INSTRUCTIONS FOR THE TASK: Please repeat the lines below, exactly and only, from the one that holds "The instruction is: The" through the one that holds "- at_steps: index".

Items listed in a dataset:
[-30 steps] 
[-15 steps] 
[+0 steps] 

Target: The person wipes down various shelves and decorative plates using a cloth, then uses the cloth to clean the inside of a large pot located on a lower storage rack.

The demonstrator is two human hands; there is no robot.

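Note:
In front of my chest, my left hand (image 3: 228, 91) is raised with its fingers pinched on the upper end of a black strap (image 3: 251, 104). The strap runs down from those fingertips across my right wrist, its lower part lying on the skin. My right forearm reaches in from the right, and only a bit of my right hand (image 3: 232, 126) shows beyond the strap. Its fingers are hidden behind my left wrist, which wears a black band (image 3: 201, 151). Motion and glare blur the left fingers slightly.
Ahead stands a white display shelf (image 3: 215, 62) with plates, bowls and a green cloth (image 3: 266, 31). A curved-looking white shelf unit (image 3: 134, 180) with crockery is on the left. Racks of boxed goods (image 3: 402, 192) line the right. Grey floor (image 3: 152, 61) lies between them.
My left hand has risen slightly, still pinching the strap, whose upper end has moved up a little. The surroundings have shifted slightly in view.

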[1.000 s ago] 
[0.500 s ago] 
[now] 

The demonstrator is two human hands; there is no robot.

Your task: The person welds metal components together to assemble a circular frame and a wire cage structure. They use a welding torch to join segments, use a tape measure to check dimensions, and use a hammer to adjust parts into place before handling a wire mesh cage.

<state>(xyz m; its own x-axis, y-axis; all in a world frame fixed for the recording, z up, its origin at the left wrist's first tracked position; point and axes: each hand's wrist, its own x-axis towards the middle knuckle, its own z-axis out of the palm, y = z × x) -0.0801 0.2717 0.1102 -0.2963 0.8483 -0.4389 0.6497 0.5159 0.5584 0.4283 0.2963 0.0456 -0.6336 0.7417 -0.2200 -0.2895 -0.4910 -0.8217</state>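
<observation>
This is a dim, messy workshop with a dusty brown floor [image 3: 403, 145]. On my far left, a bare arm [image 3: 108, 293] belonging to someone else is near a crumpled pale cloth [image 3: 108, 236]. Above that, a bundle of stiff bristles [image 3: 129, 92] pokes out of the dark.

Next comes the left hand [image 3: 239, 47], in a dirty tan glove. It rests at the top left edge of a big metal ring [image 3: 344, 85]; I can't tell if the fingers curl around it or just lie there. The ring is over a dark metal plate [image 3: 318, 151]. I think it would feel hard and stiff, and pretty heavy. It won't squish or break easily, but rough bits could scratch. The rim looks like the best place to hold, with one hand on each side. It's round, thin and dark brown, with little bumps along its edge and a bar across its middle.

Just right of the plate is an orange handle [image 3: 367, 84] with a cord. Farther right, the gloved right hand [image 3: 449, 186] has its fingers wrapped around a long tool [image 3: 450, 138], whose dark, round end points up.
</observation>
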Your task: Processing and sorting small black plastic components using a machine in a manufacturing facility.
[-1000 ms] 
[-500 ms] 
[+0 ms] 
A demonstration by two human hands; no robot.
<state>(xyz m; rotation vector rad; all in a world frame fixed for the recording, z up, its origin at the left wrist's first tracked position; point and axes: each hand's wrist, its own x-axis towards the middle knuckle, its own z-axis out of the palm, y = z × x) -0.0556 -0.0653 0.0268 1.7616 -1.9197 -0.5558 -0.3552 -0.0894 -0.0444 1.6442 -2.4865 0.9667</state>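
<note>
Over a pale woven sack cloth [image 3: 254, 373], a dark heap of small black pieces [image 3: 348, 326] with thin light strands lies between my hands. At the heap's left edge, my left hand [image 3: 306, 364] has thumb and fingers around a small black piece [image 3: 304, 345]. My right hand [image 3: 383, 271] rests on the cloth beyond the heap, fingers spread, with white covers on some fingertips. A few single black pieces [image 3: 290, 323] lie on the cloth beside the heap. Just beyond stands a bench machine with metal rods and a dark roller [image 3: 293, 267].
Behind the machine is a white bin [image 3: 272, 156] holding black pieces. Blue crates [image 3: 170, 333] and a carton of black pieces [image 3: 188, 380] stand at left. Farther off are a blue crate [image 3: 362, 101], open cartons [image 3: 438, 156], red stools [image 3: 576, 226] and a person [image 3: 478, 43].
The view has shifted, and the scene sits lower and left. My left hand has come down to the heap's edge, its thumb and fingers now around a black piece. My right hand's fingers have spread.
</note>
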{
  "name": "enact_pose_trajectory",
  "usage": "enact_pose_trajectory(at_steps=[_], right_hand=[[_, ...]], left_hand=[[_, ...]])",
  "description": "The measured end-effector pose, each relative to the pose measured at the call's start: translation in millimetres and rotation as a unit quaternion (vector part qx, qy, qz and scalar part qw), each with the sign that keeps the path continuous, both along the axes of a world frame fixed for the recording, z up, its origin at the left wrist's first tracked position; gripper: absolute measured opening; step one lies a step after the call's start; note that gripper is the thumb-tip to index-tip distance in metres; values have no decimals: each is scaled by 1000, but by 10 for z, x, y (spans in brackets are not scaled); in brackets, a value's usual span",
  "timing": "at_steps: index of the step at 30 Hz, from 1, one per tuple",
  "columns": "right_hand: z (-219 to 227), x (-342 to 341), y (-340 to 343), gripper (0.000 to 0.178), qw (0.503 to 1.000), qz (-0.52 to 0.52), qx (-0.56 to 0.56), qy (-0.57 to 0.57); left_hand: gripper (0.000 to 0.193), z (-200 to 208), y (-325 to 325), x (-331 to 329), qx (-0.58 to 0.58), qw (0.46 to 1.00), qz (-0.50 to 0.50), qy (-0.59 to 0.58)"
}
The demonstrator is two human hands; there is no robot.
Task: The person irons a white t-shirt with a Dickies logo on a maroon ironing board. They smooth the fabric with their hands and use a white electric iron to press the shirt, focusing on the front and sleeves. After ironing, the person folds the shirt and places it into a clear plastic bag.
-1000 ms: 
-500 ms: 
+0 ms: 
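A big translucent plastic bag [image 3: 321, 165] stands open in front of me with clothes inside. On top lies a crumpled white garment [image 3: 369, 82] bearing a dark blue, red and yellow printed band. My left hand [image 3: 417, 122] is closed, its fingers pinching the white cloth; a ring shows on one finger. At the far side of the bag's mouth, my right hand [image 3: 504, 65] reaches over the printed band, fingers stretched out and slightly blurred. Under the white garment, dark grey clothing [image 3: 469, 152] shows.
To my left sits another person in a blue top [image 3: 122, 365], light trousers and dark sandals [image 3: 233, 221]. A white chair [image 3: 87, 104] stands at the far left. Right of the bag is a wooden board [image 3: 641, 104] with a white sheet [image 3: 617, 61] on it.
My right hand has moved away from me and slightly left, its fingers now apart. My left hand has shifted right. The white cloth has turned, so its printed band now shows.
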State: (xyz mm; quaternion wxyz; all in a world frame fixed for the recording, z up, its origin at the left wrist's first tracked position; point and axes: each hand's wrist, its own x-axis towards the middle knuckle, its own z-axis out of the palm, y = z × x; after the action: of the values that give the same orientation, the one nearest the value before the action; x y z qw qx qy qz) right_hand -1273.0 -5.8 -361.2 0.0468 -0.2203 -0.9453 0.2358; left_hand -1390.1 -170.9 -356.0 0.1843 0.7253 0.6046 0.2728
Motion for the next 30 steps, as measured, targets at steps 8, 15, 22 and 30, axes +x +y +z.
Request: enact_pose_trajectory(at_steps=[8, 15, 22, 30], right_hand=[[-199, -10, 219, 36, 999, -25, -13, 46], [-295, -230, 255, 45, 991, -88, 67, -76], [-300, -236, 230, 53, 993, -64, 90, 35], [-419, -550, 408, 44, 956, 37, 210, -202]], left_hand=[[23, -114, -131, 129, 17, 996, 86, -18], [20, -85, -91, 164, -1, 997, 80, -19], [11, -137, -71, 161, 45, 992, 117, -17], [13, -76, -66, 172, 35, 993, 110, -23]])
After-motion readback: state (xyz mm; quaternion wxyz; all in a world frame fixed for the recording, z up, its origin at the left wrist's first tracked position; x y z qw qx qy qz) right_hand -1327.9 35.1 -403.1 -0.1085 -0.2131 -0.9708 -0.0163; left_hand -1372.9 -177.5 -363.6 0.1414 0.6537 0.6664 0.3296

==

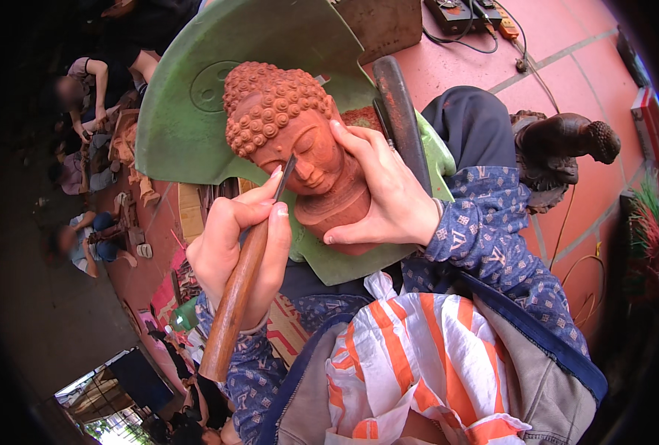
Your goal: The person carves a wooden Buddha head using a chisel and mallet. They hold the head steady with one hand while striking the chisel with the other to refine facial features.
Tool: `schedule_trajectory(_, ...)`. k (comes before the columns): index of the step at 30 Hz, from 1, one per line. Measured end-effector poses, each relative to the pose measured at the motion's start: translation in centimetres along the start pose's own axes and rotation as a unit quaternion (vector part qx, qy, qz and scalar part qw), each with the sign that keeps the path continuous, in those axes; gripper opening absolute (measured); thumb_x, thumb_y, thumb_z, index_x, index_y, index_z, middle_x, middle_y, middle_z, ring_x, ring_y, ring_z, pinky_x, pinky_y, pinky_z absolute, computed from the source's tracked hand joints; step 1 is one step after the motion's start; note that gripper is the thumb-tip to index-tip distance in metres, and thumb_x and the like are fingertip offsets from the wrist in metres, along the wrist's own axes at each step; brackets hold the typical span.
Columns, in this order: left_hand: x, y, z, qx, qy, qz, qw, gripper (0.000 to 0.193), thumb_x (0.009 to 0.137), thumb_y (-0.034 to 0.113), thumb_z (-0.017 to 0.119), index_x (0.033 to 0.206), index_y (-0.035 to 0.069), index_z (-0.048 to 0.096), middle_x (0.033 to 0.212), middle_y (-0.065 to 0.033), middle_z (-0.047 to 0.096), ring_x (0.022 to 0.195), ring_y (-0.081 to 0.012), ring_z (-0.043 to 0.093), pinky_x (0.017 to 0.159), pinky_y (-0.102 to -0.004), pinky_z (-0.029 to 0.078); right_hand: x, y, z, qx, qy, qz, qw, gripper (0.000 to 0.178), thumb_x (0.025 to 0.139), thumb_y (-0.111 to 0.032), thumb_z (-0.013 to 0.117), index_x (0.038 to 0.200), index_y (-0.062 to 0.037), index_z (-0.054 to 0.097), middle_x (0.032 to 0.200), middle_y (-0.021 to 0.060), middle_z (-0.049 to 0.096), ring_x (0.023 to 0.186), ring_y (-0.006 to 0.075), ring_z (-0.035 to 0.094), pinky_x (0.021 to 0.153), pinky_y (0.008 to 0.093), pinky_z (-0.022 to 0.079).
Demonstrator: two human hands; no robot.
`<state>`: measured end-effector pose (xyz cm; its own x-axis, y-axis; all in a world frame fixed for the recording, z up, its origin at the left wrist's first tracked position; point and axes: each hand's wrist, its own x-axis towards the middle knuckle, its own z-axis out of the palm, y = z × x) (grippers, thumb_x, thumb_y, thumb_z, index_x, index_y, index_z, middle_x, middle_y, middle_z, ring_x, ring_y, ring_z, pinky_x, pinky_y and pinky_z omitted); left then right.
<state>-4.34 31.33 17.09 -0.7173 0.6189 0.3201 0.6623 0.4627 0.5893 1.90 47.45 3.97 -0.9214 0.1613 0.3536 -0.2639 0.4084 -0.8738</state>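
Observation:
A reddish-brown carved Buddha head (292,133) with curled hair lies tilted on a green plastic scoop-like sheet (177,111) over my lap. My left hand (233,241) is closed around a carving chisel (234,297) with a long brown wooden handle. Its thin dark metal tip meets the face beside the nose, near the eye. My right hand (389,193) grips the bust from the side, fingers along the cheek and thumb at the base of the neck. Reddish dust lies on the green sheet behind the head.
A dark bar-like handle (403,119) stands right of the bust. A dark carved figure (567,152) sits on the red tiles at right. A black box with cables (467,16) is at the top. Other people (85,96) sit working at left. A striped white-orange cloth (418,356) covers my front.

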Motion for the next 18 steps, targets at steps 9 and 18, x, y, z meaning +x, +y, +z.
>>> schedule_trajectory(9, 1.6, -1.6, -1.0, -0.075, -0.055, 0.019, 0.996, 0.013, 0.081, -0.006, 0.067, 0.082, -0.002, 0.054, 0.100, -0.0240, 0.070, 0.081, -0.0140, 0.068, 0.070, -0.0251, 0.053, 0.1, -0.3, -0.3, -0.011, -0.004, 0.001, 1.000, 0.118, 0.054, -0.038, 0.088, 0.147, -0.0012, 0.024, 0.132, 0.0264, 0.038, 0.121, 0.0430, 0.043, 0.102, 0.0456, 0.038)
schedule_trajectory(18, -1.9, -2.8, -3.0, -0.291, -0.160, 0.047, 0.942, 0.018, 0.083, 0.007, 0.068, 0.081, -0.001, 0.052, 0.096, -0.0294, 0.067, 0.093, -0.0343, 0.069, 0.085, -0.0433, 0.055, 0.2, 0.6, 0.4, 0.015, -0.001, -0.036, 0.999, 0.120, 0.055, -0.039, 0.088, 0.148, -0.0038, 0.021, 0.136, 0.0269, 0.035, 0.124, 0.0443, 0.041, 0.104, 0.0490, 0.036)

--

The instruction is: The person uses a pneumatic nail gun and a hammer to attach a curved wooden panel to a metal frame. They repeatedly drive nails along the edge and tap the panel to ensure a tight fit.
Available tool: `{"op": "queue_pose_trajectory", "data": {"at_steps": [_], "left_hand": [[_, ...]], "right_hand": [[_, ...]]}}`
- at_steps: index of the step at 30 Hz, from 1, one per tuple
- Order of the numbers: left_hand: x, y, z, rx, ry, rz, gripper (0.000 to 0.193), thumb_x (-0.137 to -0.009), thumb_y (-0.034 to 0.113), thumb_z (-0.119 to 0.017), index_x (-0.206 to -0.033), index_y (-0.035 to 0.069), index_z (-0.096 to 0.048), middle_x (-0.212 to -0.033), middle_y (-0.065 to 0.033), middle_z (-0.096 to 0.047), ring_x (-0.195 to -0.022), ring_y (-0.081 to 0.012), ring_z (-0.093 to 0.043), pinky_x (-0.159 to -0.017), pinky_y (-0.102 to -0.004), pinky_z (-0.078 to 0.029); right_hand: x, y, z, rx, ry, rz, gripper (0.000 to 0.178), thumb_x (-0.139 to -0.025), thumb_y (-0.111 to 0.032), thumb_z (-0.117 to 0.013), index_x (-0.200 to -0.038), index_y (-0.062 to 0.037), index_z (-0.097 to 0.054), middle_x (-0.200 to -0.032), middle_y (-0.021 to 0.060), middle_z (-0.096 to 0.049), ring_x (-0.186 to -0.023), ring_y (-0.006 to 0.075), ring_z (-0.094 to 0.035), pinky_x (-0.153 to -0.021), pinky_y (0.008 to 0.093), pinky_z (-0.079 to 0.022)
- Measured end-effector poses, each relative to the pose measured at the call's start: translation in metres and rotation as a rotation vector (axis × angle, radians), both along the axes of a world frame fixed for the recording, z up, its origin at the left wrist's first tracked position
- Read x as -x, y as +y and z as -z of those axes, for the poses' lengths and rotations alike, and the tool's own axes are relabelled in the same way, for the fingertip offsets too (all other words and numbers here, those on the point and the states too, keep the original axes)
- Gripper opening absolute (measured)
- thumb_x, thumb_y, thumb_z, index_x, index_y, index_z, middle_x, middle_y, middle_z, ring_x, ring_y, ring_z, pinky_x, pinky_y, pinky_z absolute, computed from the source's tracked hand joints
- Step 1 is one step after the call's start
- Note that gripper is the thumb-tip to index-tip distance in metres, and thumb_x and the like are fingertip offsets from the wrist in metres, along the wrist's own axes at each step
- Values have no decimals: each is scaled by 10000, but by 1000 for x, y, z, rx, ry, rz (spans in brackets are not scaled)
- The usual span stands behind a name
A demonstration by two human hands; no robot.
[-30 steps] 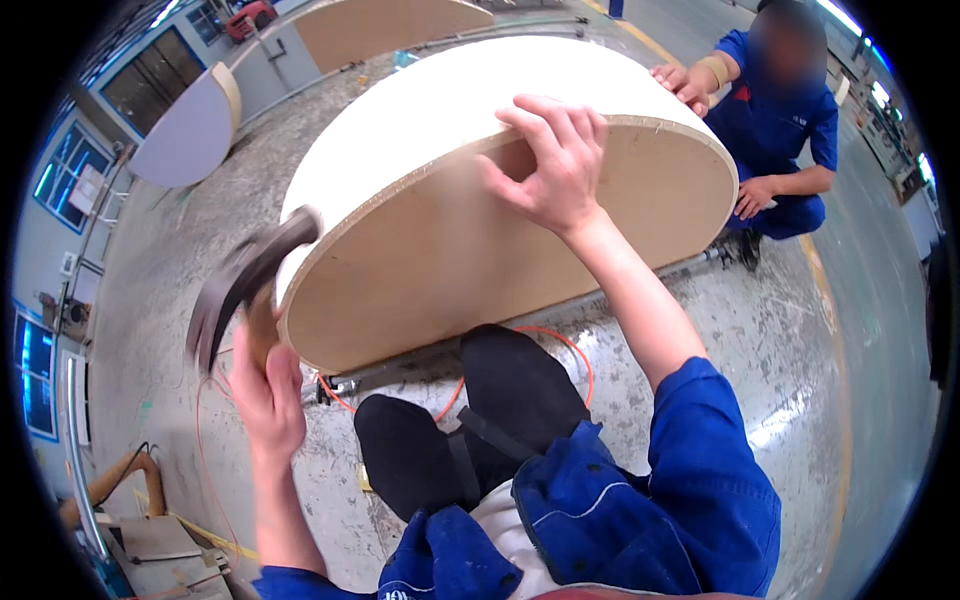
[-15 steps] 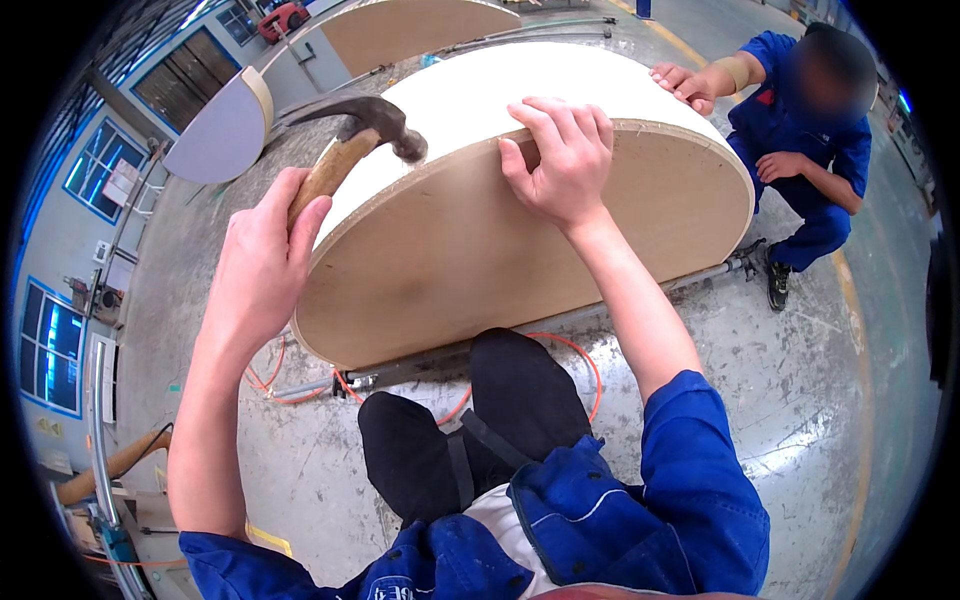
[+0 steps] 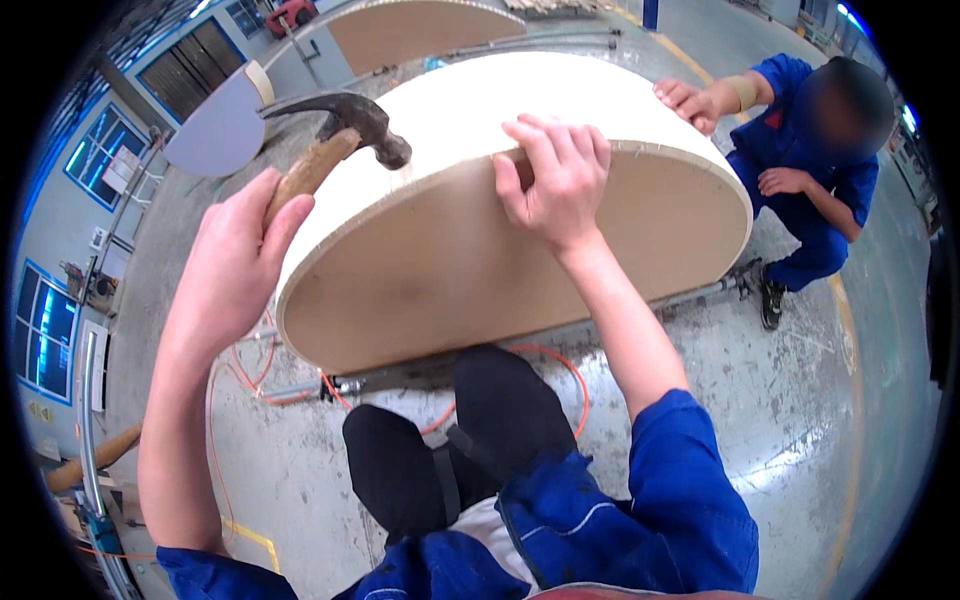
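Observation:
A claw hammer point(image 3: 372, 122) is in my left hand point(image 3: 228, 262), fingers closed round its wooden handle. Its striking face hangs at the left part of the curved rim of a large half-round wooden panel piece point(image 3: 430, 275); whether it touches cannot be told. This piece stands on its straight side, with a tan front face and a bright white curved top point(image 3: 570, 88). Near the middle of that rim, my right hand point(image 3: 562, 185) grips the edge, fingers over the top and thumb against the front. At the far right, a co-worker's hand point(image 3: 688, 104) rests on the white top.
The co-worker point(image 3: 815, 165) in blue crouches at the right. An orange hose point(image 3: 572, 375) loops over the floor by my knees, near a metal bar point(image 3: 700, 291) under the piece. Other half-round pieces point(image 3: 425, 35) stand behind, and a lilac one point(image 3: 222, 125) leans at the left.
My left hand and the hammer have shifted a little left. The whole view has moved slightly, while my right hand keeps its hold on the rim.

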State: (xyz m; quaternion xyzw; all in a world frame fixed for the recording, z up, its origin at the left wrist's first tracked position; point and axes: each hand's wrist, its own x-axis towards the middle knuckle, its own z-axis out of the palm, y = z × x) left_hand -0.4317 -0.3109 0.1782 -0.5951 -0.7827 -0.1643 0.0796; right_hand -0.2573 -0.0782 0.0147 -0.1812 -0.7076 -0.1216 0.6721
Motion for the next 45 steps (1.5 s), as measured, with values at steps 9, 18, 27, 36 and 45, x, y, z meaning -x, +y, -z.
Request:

ANSWER BOX:
The instruction is: The person uses a pneumatic nail gun and a hammer to attach a curved wooden panel to a metal frame. They repeatedly drive nails along the edge and tap the panel to ensure a tight fit.
Available tool: `{"op": "queue_pose_trajectory", "data": {"at_steps": [_], "left_hand": [[_, ...]], "right_hand": [[_, ...]]}}`
- at_steps: index of the step at 30 Hz, from 1, one per tuple

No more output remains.